As noted above, since the softmax was calculated as if the component for token 3 wasn’t there, the remaining factors will be identical to what they would be if token 3 didn’t exist at all. In other words, because of the “set to -oo ” step, we have made token 2 be calculated as if it were the last token in a model with only two tokens. This is called “masked self-attention” because of the -oo insertion which “masks” future tokens and causes each token to ignore information from those future tokens. (There are transformers which use non-masked attention, without the -oo trick. But ChatGPT and other major GPT-based systems today use masked attention.)

The purpose of masked self-attention

Why is this useful? Imagine we had a network which took as input not three tokens but several thousand tokens (as does ChatGPT and other real-world GPT systems). Suppose we gave the network a question 50 tokens in length, followed by a special “end of question” token (thus filling up the first 51 tokens), and wanted to use the network to get the most likely answer. We could set all the other tokens after the 51st token to a special “empty” token, but it turns out that those tokens don’t matter at all. All we care about is the final output output token at that 51st position, which will tell us the most likely starting token of the answer to the question. Because of the process described so far, we only have to look at tokens 1-51 in order to calculate the output of token 51. All the subsequent tokens and their transformer stacks don’t enter into the calculation of that token at all.
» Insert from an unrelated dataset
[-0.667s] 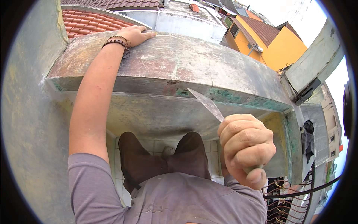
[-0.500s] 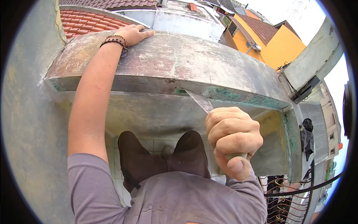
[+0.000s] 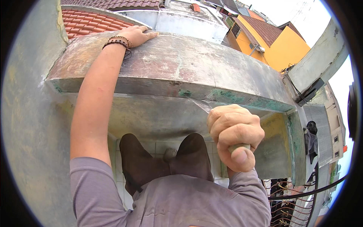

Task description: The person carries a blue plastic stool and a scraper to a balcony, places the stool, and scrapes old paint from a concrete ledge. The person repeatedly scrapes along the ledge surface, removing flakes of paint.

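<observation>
My left hand lies palm down on the top of a weathered concrete parapet, fingers stretched toward its far side. My right hand is closed round the handle of a scraper, thumb near the handle's butt end. The scraper's thin metal blade points up and left, its tip by the lower edge of the parapet's near face. Whether the tip touches the concrete I cannot tell. Patches of green paint show along that face, on a mostly grey, stained surface.
A grey plastered wall rises on the left. Dark cables and a black box are at the right post. Below right is a curled metal grille. Tiled roofs and a yellow house lie beyond the parapet.
My right hand and the scraper have moved slightly down and left. The blade's tip has dropped from the near face to its lower edge. My left hand stays on the parapet.
</observation>
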`<state>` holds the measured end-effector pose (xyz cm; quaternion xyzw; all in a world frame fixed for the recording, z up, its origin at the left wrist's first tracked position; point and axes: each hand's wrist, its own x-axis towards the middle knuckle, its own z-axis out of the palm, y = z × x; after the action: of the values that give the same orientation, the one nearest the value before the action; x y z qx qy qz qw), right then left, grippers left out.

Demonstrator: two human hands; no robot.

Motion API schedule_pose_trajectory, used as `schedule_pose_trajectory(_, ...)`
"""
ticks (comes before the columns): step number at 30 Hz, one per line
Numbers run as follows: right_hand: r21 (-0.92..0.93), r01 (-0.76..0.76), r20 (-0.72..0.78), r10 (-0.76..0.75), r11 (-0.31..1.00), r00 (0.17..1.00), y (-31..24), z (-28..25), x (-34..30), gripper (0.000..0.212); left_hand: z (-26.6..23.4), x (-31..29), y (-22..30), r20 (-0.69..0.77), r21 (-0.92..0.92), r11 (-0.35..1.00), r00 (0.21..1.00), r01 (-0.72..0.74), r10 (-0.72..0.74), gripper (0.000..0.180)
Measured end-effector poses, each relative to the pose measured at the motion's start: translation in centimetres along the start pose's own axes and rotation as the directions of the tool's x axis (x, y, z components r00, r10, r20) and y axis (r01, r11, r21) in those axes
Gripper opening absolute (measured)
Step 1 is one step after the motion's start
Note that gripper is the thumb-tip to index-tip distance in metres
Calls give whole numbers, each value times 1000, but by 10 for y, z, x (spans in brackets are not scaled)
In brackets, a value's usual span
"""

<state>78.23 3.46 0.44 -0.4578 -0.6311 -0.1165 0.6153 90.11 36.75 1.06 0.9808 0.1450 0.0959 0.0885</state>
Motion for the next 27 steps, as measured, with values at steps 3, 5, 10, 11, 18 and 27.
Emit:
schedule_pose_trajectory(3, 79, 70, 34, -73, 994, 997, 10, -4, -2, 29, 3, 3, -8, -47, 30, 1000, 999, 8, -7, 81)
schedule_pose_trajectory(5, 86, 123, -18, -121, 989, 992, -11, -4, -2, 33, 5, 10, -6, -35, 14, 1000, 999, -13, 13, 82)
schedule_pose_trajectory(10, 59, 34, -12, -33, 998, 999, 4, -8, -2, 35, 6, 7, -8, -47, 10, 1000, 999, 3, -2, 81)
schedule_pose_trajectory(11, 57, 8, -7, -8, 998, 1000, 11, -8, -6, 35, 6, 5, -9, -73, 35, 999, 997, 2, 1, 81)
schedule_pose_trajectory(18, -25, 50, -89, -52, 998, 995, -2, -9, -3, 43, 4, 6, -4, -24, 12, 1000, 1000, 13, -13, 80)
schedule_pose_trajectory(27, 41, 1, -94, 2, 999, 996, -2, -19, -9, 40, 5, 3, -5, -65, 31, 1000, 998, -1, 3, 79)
What do we do with that token? We add it to the answer we’re showing to the user, but we also put it in the 52nd position of the network inputs, and the output for the 52nd token will give us the most likely token for the second token of the answer (i.e, token 53), and so on. This repeated process of producing new tokens is called inference.

Now, when we add a new token to the gradually increasing collection of network inputs, do we need to recalculate all of the previous tokens? We actually don’t need to, because the calculation of the transformer stack for each of those tokens only looked at previous tokens. So in order to add a new token, all we have to calculate is the transformer stack for that new token, using the already calculated values for previous tokens. This massively decreases the number of calculations we have to do when building up a response using the network.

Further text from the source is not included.